* _Problem description_
Reproduce the listing in full, pictures excluded.

======

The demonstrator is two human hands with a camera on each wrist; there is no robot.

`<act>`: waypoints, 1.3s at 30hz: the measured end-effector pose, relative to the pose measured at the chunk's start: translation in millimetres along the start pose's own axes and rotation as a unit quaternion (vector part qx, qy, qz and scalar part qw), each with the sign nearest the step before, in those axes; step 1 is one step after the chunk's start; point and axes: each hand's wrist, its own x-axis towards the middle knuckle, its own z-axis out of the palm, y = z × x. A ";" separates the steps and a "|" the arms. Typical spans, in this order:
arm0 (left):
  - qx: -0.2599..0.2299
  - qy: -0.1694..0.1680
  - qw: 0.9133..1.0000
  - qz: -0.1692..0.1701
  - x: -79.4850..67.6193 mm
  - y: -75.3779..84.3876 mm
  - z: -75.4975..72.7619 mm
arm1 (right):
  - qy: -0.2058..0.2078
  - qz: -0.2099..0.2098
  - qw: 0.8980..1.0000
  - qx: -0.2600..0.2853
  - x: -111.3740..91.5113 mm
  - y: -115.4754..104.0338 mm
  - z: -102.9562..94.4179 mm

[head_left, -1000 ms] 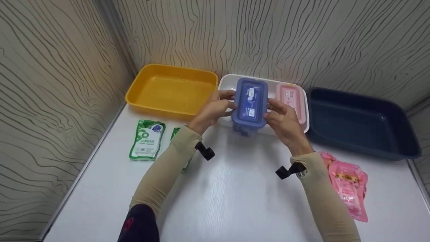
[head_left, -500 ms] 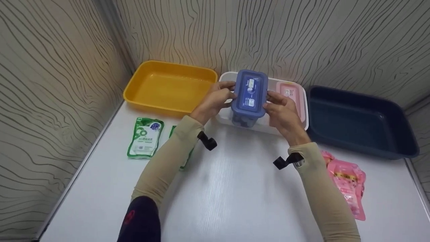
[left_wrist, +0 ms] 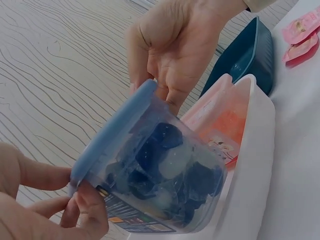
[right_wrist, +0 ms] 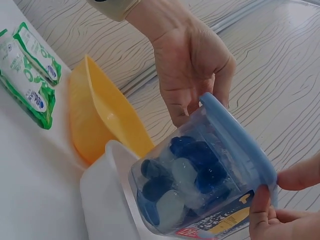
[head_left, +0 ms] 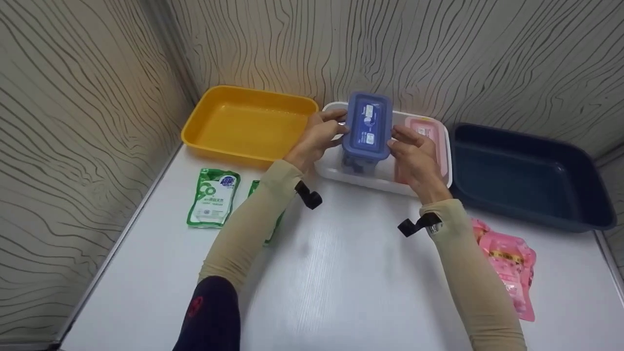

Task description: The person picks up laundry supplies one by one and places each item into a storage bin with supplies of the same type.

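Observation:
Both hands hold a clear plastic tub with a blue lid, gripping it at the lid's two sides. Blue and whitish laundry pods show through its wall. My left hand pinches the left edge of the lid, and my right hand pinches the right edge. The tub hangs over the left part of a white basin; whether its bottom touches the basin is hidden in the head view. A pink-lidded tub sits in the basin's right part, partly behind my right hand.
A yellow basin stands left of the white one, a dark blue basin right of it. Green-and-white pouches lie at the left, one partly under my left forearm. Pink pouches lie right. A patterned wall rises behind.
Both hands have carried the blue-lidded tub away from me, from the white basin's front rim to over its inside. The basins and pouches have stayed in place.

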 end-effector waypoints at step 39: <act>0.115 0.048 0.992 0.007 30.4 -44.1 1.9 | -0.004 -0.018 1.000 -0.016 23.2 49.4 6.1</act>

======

* _Reply to the task_
The demonstrator is two human hands with a camera on each wrist; there is no robot.

`<act>`: waypoints, 1.3s at 30hz: the measured end-effector pose, relative to the pose measured at the chunk's start: translation in millimetres along the start pose's own axes and rotation as a unit quaternion (vector part qx, qy, qz and scalar part qw), each with the sign nearest the step before, in those axes; step 1 is one step after the chunk's start; point and axes: each hand's wrist, its own x-axis towards the middle knuckle, its own z-axis out of the palm, y = z × x. A ";" separates the steps and a "|" the arms. Typical spans, in this order:
arm0 (left):
  - qx: -0.2599..0.2299
  - qy: -0.1694..0.1680
  - qw: 0.9133..1.0000
  - qz: -0.1692..0.1701
  - x: -79.4850..67.6193 mm
  - y: -75.3779..84.3876 mm
  - z: -75.4975..72.7619 mm
arm1 (right):
  - qy: -0.2058..0.2078
  - qz: -0.2099..0.2098
  - qw: 0.8980..1.0000
  - qx: -0.2600..0.2853
  - x: -111.3740..91.5113 mm
  - y: -115.4754..104.0338 mm
  - z: -102.9562..94.4179 mm

[head_left, -1000 ms] 
[head_left, -500 ms] 
[left_wrist, +0 ms] 
[right_wrist, +0 ms] 
[head_left, +0 ms] 

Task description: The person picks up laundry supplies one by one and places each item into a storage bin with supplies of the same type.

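Observation:
Both hands hold a clear plastic tub with a blue lid, gripping it at the lid's two sides. Blue and whitish laundry pods show through its wall. My left hand pinches the left edge of the lid, and my right hand pinches the right edge. The tub hangs over the left part of a white basin; whether its bottom touches the basin is hidden in the head view. A pink-lidded tub sits in the basin's right part, partly behind my right hand.
A yellow basin stands left of the white one, a dark blue basin right of it. Green-and-white pouches lie at the left, one partly under my left forearm. Pink pouches lie right. A patterned wall rises behind.
Both hands have carried the blue-lidded tub away from me, from the white basin's front rim to over its inside. The basins and pouches have stayed in place.
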
 end-effector waypoints at step 39: <act>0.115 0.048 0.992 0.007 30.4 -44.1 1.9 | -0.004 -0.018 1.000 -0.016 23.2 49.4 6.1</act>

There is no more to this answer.